TASK PROMPT:
Of all the entries below, only the lines from the one with "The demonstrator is" up to and including the one with "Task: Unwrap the" are to be duplicated exactly.

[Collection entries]
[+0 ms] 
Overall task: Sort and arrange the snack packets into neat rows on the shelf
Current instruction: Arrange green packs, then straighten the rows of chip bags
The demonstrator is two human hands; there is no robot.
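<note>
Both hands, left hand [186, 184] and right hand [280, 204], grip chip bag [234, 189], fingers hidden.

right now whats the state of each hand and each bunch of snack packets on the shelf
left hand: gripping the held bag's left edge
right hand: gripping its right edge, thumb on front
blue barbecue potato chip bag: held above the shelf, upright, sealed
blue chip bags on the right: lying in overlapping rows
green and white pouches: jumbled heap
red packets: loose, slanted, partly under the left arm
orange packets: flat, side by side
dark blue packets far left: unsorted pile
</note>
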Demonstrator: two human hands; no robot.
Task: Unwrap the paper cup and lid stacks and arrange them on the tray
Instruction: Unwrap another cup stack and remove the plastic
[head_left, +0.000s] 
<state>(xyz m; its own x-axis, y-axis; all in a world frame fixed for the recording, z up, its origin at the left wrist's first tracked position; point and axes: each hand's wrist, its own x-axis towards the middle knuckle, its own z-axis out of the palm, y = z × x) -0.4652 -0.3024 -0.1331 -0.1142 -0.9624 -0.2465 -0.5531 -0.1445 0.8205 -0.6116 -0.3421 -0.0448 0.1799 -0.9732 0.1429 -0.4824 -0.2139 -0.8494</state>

COMPLETED EXERCISE:
The demonstrator is two human hands; there is no robot.
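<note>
Both hands, left hand [186, 184] and right hand [280, 204], grip chip bag [234, 189], fingers hidden.

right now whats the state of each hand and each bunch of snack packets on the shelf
left hand: gripping the held bag's left edge
right hand: gripping its right edge, thumb on front
blue barbecue potato chip bag: held above the shelf, upright, sealed
blue chip bags on the right: lying in overlapping rows
green and white pouches: jumbled heap
red packets: loose, slanted, partly under the left arm
orange packets: flat, side by side
dark blue packets far left: unsorted pile
</note>
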Demonstrator: two human hands; no robot.
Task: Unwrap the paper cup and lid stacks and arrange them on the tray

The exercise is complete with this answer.